Les Fabliaux étaient des récits assez courts, souvent gais et satiriques, quelquefois dévots. Ils sont ordinairement rimes en vers de huit syllabes et possèdent un vrai mérite littéraire. On ignore presque toujours le nom du trouvère qui les composa. Une foule de contes répétés par toutes les littératures de l'Europe moderne se trouvent déjà parmi les naïfs fabliaux de nos Trouvères 1.

Les principaux recueils de Fabliaux sont ceux de Barbazan, en 1756; de Legrand d'Aussy, en 1779, 1789 et 1829 (3e édition, 4 vol. in-8); de Méon, en quatre volumes, 1802, avec un supplément de deux volumes en 1823; d'Achille Jubinal, en 1839 et 1842 (2 vol. in-8). L'édition de M. Anatole de Montaiglon, Paris, Librairie des Bibliophiles, 18721878, contient tous les Fabliaux déjà imprimés et un très grand nombre d'inédits. Elle est intitulée: Recueil général et complet des Fabliaux des XIII et XIVe siècles.

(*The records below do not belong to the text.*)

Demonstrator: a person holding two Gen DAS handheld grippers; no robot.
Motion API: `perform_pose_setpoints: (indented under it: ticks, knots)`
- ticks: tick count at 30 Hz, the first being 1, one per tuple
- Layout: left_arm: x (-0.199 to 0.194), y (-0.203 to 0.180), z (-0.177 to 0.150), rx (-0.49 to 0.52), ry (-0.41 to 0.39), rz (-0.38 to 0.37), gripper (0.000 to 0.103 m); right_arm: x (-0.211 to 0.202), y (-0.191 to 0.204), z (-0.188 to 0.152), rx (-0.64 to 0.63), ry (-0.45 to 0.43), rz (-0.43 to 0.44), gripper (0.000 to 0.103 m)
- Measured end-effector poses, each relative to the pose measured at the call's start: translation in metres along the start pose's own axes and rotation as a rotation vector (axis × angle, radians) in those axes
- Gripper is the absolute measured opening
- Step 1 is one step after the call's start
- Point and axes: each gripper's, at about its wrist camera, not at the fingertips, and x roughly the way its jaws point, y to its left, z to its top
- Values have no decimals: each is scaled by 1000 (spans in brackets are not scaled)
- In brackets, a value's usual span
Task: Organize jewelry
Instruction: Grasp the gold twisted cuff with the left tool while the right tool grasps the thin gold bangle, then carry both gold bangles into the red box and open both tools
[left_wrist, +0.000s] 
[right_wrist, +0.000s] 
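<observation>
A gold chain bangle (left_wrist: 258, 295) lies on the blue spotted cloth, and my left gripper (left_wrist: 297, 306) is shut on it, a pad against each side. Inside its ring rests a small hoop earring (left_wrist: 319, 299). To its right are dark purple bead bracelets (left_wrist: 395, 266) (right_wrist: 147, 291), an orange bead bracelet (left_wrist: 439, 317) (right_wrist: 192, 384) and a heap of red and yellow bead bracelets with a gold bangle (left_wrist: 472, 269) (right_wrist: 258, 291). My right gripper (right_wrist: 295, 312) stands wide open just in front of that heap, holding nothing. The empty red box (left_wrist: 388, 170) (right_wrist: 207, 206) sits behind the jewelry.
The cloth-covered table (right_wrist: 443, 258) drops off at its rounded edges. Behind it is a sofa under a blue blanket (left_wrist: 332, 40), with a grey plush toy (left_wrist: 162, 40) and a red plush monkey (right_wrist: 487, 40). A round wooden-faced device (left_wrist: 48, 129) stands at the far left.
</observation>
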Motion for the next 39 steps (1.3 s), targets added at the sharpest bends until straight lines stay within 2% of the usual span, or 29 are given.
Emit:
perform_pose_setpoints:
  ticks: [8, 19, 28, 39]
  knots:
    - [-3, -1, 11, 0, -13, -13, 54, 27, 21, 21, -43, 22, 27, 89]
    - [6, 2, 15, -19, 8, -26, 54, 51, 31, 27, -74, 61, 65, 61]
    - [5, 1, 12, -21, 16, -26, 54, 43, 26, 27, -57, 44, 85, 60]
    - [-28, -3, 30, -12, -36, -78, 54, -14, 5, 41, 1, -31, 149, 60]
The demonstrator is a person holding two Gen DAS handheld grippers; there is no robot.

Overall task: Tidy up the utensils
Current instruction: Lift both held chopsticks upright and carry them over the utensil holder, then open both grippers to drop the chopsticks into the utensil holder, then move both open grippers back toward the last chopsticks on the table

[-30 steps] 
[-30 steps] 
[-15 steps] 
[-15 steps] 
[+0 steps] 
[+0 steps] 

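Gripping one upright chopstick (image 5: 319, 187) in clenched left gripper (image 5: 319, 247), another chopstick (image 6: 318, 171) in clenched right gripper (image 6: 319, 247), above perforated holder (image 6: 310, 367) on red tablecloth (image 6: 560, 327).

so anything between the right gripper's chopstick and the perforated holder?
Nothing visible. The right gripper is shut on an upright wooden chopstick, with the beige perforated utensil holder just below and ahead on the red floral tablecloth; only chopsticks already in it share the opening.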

Nous allons analyser un fabliau pour donner une idée de ce genre de composition.

LE PAYSAN MÉDECIN

Un paysan, qui avait épousé la fille d'un chevalier, la battait régulièrement tous les matins. La demoiselle, qui goûtait assez peu ce régime, s'imagine que son mari ne la traite si durement que parce qu'il ne sait point par expérience ce que c'est que d'être battu.